Let's Hear it for the Girl!

 

I love that my birthday month is also social worker’s month (shout out to the social workers!) and women’s history month. There is just so much for me to celebrate being both a social worker and a woman. However, this month can also be a sobering moment. I think about all the rights that we have worked for and how some of those rights continue to be challenged. I think about how I have been socially programmed to monitor the amount of masculine and feminine energy that I exude. I reflect on all the conversations that I have had with female clients about consistently not feeling like they are enough. Enough is enough.

 

Physically, women carry a lot of power. We can create and carry life. We push through cramps and other hormonal ailments every month. The physical strength that we have is incredible. Yet, we tend to focus on our body being too curvy, or not enough curvy. We worry that our face isn’t symmetrical enough (fun fact: no one’s face, or body is perfectly symmetrical). We minimize our own power, which makes it even harder to fully embody the woman that we want to be. Sometimes, we even lie to ourselves about the strength within our own bodies.

 

Mentally, women are not only often the problem solvers, but we also tend to be the relationship creators. We are often the managers in the home, navigating conflict among our children, our friends, and our colleagues. We create spaces for people to gather and are often the most gracious hostess. We cultivate a greater power together simply by being in one another’s presence. We see emotion and aren’t afraid to feel them. Yet, women can be seen as “catty” and presented as people who are always competing with one another. When we buy that rhetoric, we minimize the gift that we have in being able to nurture one another and ourselves.

 

Spiritually, women hold an energy to influence others, we know how to manifest things that we want and often pour energy into making that reality.
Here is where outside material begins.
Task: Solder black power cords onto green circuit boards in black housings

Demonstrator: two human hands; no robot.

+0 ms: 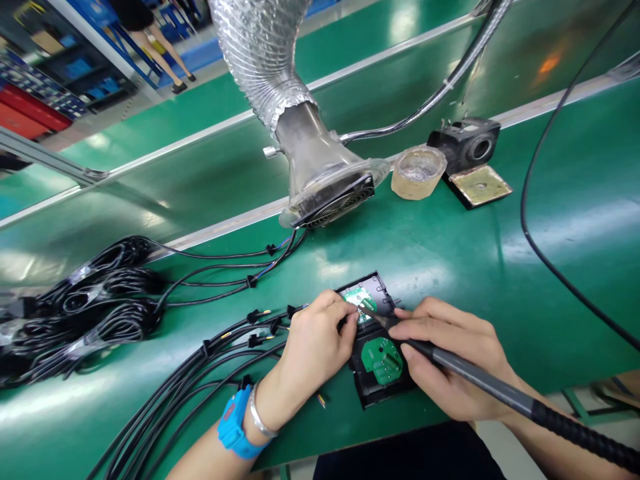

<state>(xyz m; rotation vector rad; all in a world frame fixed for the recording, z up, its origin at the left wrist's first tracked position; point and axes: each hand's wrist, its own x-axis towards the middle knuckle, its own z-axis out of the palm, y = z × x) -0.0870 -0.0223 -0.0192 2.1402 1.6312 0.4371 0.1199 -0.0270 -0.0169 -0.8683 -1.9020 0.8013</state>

We can walk into a room and draw attention, whether in heels or sneakers, we can send a message without every opening our mouth. Yet again, we are told that we are “too much”. We are told to tone down ourselves even as girls, when we are doing nothing that being ourselves.

 

This month, and every day moving forward, I hope that we can work on not buying the hype and instead investing in our truth. I learned a long time ago that if I am not intentional in defining who I am, someone else will do it for me. If we buy all the negative connotations without considering that perhaps those who are saying these things may be trying to suppress us out of fear or an inability to understand who we truly are, we run the risk of perpetuating a disempowering cycle. Thus, in order for ourselves and humanity to heal, we need all women to be fully themselves. When we are fully woman as we define her, generations and the world benefit.